When life gives you lemons you whip up this quick and easy When Life Gives You Lemon Loaf! Or as my husband likes to say When Life Gives You Lemon Loaf you eat it before everyone else does!
I think Spring is finally here! It’s been so nice this past week that we took full advantage of the beautiful weather and the girls having off. Celebrating birthdays (mine and Baby G’s) and then working outside at the lot the last few days.
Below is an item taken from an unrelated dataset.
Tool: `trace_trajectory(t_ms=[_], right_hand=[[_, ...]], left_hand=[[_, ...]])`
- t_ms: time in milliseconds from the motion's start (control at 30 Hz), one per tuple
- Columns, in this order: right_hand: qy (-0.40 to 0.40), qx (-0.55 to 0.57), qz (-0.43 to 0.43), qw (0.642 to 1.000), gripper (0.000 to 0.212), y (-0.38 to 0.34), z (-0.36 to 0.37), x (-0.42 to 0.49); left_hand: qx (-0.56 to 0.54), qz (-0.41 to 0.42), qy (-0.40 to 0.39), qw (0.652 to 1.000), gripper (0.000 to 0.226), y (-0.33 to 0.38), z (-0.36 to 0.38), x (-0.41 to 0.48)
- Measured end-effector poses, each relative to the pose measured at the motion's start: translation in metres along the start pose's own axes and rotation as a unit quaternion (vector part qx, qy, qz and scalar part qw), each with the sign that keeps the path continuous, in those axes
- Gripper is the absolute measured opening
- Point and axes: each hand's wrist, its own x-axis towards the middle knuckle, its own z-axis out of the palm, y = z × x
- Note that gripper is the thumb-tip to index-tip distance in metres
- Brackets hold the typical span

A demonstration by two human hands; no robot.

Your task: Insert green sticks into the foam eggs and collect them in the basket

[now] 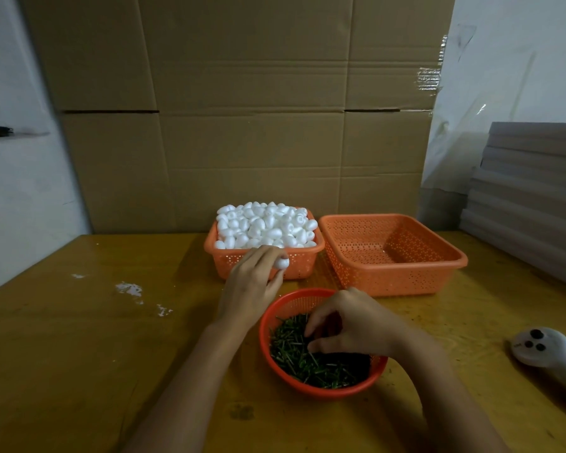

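- A round red plastic mesh basket (pixel 264 335) is taken as the landmark; it stands on the yellow-brown wooden table (pixel 111 354), and a loose heap of thin green sticks (pixel 294 354) is held inside it.
- A single white foam egg (pixel 281 263) is pinched between the thumb and fingertips of the left hand (pixel 254 284), just behind the round basket's far-left rim and off the table.
- The right hand (pixel 348 322) is lowered into the round basket with fingers curled down onto the sticks; whether a stick is gripped cannot be told.
- Behind the round basket, a rectangular orange perforated basket (pixel 303 268) is heaped with more white foam eggs (pixel 263 223).
- Behind and to the right of the round basket, a second orange perforated basket (pixel 406 276) is set.
- Well to the right of the round basket, a white handheld device with dark buttons (pixel 543 351) is laid.
- To its left, white crumbs (pixel 129 289) are scattered.
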Motion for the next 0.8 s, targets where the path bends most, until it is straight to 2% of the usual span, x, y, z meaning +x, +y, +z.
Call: trace_trajectory(t_ms=[233,600,800], right_hand=[[-0.002,0.014,0.005,1.000,0.015,-0.0015,-0.0018,-0.0007],[0.130,0.029,-0.003,0.991,0.026,-0.0010,-0.0017,-0.0011],[0.139,0.066,0.001,0.988,0.024,0.0015,-0.0030,-0.0009]], left_hand=[[0.005,0.000,0.001,1.000,0.025,-0.0022,0.0006,0.0007],[-0.003,-0.006,0.010,1.000,0.032,-0.0012,-0.0022,0.0026],[-0.016,-0.017,0.007,1.000,0.029,-0.0012,-0.0008,0.0026]])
Time got away from me, or maybe I was just really enjoying it to the fullest, so I’m reposting this recipe that’s perfect for Spring! Baby G (yes he’s 2 but he’ll always be my baby) and I are going to whip up a loaf for his sisters this week for when they get home as they’re going back to school in person for the 1st time this school year.
Previously posted 2019:
S, my oldest daughter, is a fan of the lemon loaf at Starbucks and I’ve always wanted to make a healthier version. When I was making batches and testing banana bread and my Life Changing Chocolate Banana Bread I thought about how the texture would be perfect for a lemon loaf. After playing with those recipes I moved on to this When Life Gives You Lemon Loaf.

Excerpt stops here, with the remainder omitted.